# Data Storytelling Summary

## Overview

The story of poverty in New York City is primarily about people and income. Within that, a wide variety of factors such as age, location, disability status, ability to speak English, the size and composition of an apartment or home -- even factors that the data only hint at -- play a key role.

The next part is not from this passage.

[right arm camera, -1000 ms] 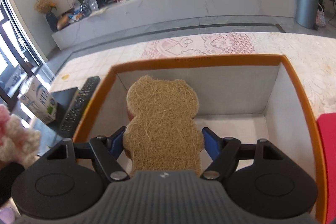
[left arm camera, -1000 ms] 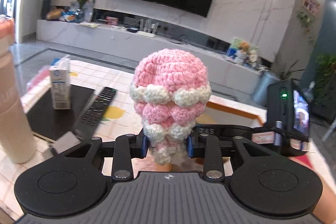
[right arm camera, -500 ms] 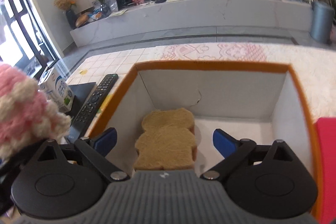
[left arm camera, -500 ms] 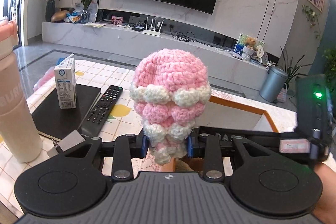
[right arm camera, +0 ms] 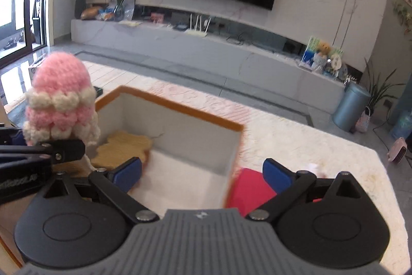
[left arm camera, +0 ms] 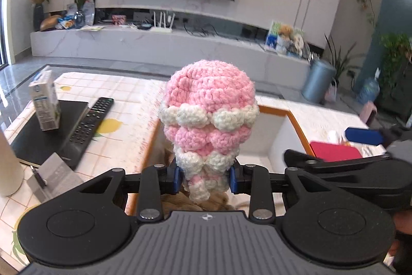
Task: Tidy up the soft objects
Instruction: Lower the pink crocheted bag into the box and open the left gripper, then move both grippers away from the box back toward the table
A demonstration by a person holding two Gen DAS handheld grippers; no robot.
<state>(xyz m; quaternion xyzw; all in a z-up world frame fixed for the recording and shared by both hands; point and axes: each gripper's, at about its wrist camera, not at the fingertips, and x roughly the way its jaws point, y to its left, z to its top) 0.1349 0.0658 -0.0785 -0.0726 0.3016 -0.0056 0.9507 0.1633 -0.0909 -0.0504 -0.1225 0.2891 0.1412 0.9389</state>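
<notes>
Right now my left gripper (left arm camera: pixel 204 178) is clamped on the narrow lower end of the pink and white crochet toy (left arm camera: pixel 208 125), which stands upright between the 2 blue pads, over the near left corner of the orange-rimmed box (right arm camera: pixel 177 105). My right gripper (right arm camera: pixel 202 172) is spread wide with nothing between its pads, hanging over the box's right wall. The tan bear-shaped pad (right arm camera: pixel 123 147) lies flat on the box floor, at its left side. Something red (right arm camera: pixel 251 188), probably cloth, sits just beside the box on the table (right arm camera: pixel 296 143).
</notes>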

We'll look quickly at the dataset and jump into the visualizations with comments.

### The Dataset

* Data from https://data.cityofnewyork.us/browse?q=poverty
* 12 annual data files, from 2005 to 2016 inclusive (e.g. NYCgov_Poverty_Measure_Data__2016_.csv)
* CSV files with ~80 columns and ~60,000 rows each
* Each file had essentially the same format and contained (mostly) the same information
* Data types included:
    * Classification types encoded as integers (e.g. 1 if in poverty, 2 if not in poverty)
    * Floats for financial data (e.g. wages for the calendar year)

### Poverty Rate by Year

* The overall poverty rate was 19.5% in 2016.
    * From 20.3% in 2005, it increased to 20.6% in 2010 (after the recession), and decreased to 19.5% in 2016.
* The yearly decreases look small, but are important.
    * 0.1% decrease in poverty in NYC is about 8,500 people.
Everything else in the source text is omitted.